AIM OF THE EXERCISE – Copy exactly the lines of the records below, and only those lines, beginning with the line that contains "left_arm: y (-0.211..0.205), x" and ending with the line that contains "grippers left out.".

LISTED RECORDS –
──────────
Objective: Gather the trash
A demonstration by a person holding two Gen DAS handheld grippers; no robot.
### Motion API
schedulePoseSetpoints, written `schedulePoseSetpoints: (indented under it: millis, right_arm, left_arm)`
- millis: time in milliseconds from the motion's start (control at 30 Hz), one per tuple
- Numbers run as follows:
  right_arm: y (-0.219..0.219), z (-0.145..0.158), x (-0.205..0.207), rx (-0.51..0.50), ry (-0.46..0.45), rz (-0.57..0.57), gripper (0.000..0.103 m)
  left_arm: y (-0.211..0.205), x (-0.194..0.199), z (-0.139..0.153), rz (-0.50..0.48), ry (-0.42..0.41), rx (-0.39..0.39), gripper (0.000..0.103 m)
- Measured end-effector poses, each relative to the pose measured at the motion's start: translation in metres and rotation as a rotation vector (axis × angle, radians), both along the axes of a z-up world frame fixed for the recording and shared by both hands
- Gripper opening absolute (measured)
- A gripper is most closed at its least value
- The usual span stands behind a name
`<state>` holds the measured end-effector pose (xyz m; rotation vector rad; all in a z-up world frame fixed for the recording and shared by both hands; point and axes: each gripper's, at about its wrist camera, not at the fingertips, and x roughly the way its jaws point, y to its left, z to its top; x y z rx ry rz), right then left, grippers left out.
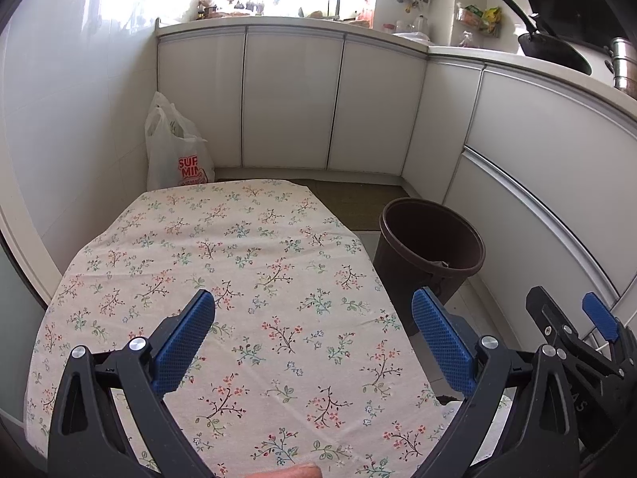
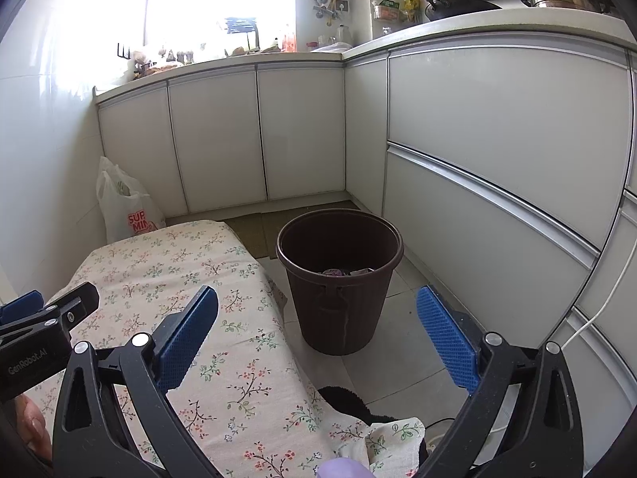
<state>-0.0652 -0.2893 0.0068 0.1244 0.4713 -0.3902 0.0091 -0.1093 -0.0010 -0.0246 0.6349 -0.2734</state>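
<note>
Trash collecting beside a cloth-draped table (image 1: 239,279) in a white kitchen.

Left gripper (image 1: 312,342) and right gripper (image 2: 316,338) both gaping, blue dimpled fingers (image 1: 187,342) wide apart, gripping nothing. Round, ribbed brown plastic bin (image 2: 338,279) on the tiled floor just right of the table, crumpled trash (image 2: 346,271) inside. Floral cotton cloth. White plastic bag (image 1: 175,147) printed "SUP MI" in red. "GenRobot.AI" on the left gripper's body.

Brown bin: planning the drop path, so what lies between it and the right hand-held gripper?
Only bare floor tile separates the right hand-held gripper from the brown bin, in the right wrist view.
</note>
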Motion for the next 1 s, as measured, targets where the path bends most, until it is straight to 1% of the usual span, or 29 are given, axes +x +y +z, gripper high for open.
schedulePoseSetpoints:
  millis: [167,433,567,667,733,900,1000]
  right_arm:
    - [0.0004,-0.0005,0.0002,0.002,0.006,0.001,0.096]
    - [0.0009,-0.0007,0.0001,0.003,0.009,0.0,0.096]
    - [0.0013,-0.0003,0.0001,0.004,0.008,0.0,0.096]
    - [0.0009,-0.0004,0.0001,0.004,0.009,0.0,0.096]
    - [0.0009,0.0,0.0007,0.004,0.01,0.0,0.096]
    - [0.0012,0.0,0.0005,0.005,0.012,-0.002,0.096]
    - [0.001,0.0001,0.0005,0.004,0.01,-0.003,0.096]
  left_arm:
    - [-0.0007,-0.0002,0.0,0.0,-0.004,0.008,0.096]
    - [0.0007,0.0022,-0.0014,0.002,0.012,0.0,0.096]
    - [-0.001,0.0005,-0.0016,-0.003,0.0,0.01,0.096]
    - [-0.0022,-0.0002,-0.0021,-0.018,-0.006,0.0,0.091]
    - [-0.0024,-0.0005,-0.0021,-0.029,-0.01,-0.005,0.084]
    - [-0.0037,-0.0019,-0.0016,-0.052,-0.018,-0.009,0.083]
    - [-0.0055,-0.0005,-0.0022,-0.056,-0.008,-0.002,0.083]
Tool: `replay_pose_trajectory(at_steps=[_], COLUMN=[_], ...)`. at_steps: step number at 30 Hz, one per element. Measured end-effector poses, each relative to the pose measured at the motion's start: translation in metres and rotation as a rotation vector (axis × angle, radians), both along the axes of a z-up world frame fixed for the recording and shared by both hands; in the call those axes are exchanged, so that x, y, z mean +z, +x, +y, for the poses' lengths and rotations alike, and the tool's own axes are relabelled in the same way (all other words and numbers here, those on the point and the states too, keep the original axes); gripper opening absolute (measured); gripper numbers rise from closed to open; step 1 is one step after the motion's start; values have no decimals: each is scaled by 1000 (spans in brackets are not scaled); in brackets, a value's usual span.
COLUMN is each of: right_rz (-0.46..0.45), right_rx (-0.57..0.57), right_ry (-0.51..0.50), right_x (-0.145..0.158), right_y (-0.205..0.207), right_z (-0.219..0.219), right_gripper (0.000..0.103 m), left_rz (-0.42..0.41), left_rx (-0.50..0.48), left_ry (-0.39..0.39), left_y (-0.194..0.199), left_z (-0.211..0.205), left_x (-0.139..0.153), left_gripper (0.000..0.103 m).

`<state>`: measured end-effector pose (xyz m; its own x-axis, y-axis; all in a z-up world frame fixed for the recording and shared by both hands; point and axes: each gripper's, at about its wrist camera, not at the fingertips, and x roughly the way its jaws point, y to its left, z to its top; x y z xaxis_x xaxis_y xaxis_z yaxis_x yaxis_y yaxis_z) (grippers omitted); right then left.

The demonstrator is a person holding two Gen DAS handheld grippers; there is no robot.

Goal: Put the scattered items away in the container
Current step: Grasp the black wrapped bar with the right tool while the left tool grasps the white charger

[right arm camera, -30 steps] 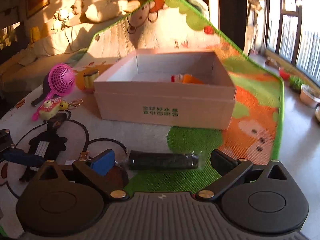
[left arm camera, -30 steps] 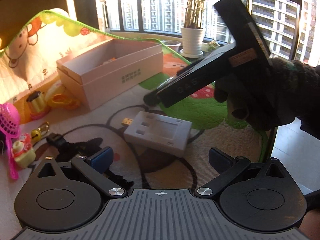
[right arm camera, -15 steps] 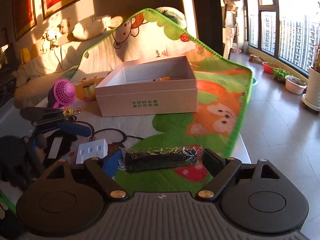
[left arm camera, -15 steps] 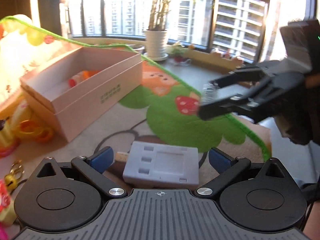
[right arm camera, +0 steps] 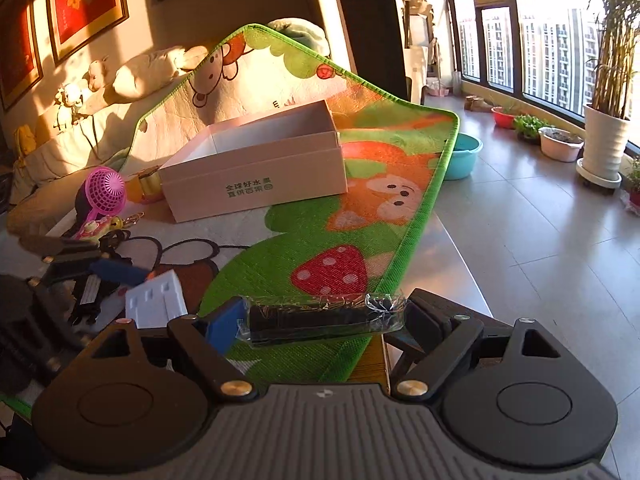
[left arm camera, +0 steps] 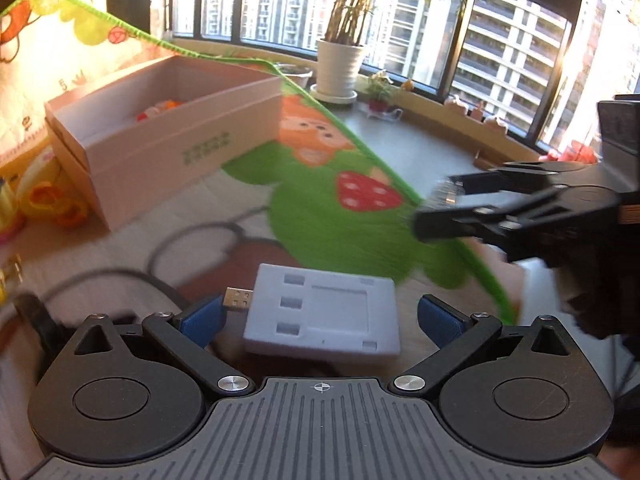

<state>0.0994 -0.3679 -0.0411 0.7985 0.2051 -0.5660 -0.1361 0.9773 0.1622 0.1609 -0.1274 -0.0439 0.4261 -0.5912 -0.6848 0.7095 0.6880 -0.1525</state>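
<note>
Now the right gripper [right arm camera: 324, 316], swung away from the pink cardboard box [right arm camera: 256, 176], grips a crinkly plastic-wrapped black bar [right arm camera: 320, 317] w/ both fingers, while the left gripper [left arm camera: 320, 316], fingers spread, has closed in on a boxy white charger [left arm camera: 324, 316] lying on the fuzzy mat [left arm camera: 340, 236].

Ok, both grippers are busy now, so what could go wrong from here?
1. The right gripper grips the film-wrapped black bar only by its ends, beside the mat's edge. It may slip in the crinkly film and drop to the floor.
2. The left gripper is open around the white charger, with one pad beside the USB plug. Closing might catch the plug and twist the charger.
</note>
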Motion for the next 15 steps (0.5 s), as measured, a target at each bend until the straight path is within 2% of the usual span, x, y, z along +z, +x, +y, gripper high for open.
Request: replay_pose_trajectory(at_steps=[3,6,8,11,15], right_rz=[-17,-37,-49,-61,-70], right_rx=[-3,-11,-16,-24,-36], right_ry=[-15,-29,-31,-36,-39], right_x=[2,4,5,6,6], right_y=[-5,-9,-13,-17,-21], right_z=[2,2,2,0,-6], right_gripper=[87,87,87,87,87], left_rz=[-20,-128,-133,-134,-222], left_rx=[14,135,184,149,151], left_ry=[-11,33,32,54,152], left_y=[-23,-39,-42,-44,-46], left_z=[-6,-15,-19,-30,-42], left_x=[2,4,4,2,-6], left_gripper=[103,103,103,103,103])
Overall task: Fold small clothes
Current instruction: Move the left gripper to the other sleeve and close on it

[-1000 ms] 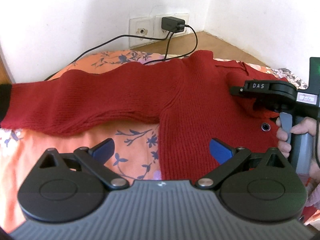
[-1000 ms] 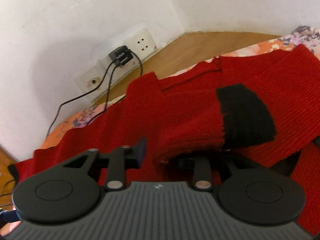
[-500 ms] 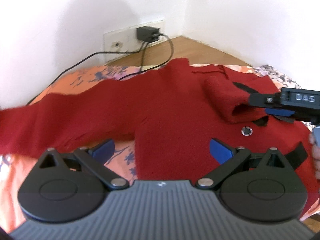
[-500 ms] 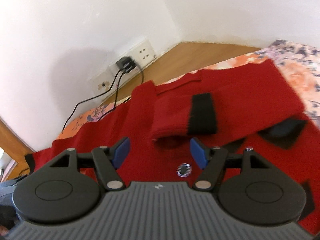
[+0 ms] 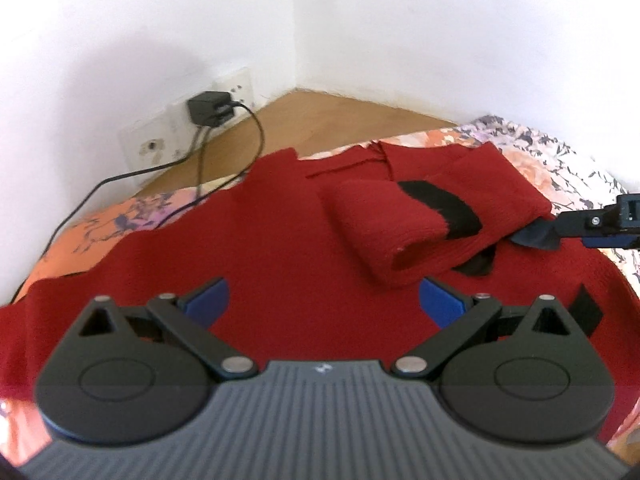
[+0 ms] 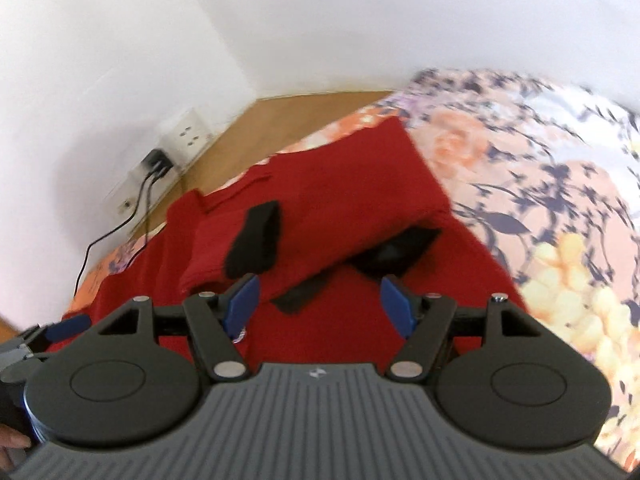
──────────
RESPONSE –
  left_arm: y (-0.211..0.205), x (-0.194..0.199), z (-0.139..0.153), rz (-0.50..0.48), ry (-0.42..0.41), rx (-0.39..0.39), gripper (0.000..0.103 m)
- Measured end-effector poses, each relative to the pose measured at the motion's start: translation in metres and rotation as a rotation vector (axis × angle, radians), both along the axes of a z-up world frame fixed for the recording and shared by both hands
- Gripper opening absolute (measured)
- A gripper is most closed at its least value
- The usual span stands behind a name
`<state>` holds the measured end-effector pose (xyz m; rotation vector rad; all in a z-up world frame fixed for the recording and shared by both hands; point and axes: each gripper's, at about its wrist camera, not at the fingertips, and x roughly the way its jaws point, y to its left, z to its top; x y z rx ry rz), right then left, grippers left out.

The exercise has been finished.